"I guess I better get home and take my pills."
That's not a line we associate with movie heroes, but Clint Eastwood, who just gets older and older, isn't your typical movie hero. He's 72 now, and although he's still sexier than I was at, say, 22, he's been showing his age since at least Unforgiven. In fact, you could argue that this whole last stage of his career has been about showing his age ' "keeping on keeping on," to borrow a phrase that was popular back when Dirty Harry roamed the earth. Eastwood heroes have rarely run; today, they barely walk without holding on to a guardrail. And in Blood Work, which Eastwood both directed and stars in, it's worse/better than ever. Chasing after a murder suspect, Eastwood's Terry McCaleb finally keels over with a massive heart attack.
Thus begin the metaphors in this police-procedural thriller. Does McCaleb, a retired FBI profiler, still have the heart for this line of work? Adapted from a novel by former crime reporter Michael Connelly, Blood Work comes up with a somewhat ingenious way of getting McCaleb back on the serial-killer beat. It seems that the donated heart beating inside his chest once belonged to a woman who was murdered while shopping at a convenience store. Her sister, given a sultry strength by Wanda De Jesus, convinces McCaleb that he owes her one. Which sends our manhunter off on a rather mild goose chase. Along the way, we meet Anjelica Huston as a no-nonsense cardiologist and Jeff Daniels as an all-nonsense boat bum.

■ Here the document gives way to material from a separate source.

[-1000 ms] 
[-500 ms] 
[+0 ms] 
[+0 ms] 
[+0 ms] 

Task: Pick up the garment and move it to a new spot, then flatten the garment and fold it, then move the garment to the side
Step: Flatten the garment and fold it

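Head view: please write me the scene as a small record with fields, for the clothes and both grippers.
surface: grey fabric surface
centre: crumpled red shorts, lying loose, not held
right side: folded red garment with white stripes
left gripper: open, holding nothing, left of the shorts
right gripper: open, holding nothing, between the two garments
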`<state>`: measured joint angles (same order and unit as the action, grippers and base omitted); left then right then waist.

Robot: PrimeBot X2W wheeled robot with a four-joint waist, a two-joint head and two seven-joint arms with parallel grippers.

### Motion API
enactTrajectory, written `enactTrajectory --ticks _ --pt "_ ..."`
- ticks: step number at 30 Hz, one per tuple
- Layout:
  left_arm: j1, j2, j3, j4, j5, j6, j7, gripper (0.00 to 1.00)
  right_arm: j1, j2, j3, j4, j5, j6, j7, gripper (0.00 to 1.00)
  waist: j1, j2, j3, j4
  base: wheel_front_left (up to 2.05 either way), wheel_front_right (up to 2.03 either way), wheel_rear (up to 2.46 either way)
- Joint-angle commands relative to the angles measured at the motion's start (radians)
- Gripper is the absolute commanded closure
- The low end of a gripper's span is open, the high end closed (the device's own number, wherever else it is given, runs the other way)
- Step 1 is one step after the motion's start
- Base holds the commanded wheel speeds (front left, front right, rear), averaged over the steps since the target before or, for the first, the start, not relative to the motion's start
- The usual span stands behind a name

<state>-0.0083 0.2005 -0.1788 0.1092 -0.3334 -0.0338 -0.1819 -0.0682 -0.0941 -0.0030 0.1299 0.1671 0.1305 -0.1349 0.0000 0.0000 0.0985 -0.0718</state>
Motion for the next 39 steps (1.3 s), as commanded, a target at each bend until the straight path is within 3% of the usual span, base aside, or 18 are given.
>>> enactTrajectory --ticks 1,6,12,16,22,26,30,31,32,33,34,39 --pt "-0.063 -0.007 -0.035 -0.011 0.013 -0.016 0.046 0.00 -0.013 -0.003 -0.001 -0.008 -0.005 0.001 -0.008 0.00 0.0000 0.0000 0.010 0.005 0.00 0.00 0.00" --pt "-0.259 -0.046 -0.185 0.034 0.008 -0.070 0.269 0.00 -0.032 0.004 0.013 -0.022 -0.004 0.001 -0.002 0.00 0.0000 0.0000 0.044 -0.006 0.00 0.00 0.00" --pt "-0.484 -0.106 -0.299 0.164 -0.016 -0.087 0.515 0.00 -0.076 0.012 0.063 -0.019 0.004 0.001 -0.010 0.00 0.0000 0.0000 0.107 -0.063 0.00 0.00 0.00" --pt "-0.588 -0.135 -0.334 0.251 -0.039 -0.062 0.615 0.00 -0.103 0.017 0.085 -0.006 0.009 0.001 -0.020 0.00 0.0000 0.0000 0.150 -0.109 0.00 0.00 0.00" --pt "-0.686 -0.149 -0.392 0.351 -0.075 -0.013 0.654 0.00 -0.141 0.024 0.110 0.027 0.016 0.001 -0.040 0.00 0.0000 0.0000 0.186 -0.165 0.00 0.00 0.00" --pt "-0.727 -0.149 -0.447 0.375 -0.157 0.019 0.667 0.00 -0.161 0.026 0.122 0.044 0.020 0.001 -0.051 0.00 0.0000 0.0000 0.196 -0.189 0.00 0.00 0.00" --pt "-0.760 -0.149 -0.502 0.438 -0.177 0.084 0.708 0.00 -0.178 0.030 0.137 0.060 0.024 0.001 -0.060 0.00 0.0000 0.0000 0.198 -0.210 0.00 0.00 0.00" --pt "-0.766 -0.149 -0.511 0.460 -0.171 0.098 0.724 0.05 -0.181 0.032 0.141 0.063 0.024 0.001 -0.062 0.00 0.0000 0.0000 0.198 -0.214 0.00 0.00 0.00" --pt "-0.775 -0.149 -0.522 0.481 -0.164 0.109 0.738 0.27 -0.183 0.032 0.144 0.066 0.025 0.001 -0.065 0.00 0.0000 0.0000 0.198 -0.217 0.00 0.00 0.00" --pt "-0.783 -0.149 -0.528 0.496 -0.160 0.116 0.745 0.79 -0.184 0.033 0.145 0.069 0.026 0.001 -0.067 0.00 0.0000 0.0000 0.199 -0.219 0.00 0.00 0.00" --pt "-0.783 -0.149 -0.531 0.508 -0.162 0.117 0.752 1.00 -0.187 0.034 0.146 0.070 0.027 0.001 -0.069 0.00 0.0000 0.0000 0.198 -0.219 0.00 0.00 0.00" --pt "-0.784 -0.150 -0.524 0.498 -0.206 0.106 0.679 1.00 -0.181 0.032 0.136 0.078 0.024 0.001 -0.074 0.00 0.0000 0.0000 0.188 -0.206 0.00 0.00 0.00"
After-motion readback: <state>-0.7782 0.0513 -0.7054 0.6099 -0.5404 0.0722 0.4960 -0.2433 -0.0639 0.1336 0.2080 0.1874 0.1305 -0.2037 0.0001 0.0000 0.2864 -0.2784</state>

These are A-movie actors trying to give B-movie performances, and there's some pleasure in watching the attempts. But it's up to Eastwood to carry the movie, a task he approaches with his usual aplomb. The guy still squints in a windowless basement at night, but here it makes sense: McCaleb is in a great deal of pain. We're given a peek at his surgery scar, which just happens to lie between his better-than-mine-were-at-22 pectoral muscles. What can I say, Eastwood's still got it. Which is why, despite Court TV and "CSI" and the O.J. trial, I was willing to sit there patiently and wait for Blood Work to get back from the lab. The movie isn't boring, exactly; it has a pulse, however faint. Just don't expect it to make your blood boil.